Writing a bit of Code

To successfully test the code coverage tool we need a small code base to work on. So create a new Java Project with the following structure.

EclEmmaProject

Okay now add JUnit to you buildpath.

Right click on the Project –> Build Path –> Add Libraries –> JUnit –> JUnit 4 –> Next and Finish

Our Code will be as simple as possible. Our Cat will make some noise and we want to write Tests for that method

public class Cat {

public String makeSomeNoise(boolean isLazy) {
String noise;
if (isLazy) {
noise = "";
} else {
noise = "Miau";
}

return noise;
}

}

Writing a JUnit-Test

Let´s write a JUnit-Test to verify whether our makeSomeNoise() method works the way it should.  When you write Tests the method  name should speak for itself, so try to follow this convention. public void methodName_WhatIsTheInputWhatIsTheResult


import org.junit.Assert;
import org.junit.Test;

public class CatTest {

@Test
public void makeSomeNoise_IfCatIsNotLazyReturnMiau()
{
Cat cat = new Cat();
String actual = cat.makeSomeNoise(false);
String expected = "Miau";

Assert.assertEquals(expected, actual);

}

}

Run the test. Right Click on CatTest –> Run as –> Junit

JunitTest

Get 100% Code Coverage

So we run our Unit test successfully, let us check our code coverage.
To do that

Right Click on Cat Test –> Coverage as –> JUnit Test

This is what we get:

We can see that our class has a code coverage of 75%. This is not enough you should always aim to get something like 90%+.
EclEmma is kind enough to tell us what code is not covered yet.
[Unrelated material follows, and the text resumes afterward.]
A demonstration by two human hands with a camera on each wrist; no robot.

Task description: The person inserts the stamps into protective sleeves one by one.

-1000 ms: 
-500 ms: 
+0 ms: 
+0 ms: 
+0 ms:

The if-case. Hover over the yellow part of the code and you will se a tooltip “1 of 2 branches missing”. This means that only one case is tested. We have not tested what our method is doing when the cat is lazy. Therefore the uncovered code is red.

Get to 100%

To get a coverage of 100% we need to write another test which covers the case that our cat is indeed lazy.


@Test
public void makeSomeNoise_IfCatIsLazyReturnEmptyString()
{
Cat cat = new Cat();
String actual = cat.makeSomeNoise(true);
String expected = "";

Assert.assertEquals(expected, actual);

}

Rerun the Coverage test and you will get a shining 100% coverage.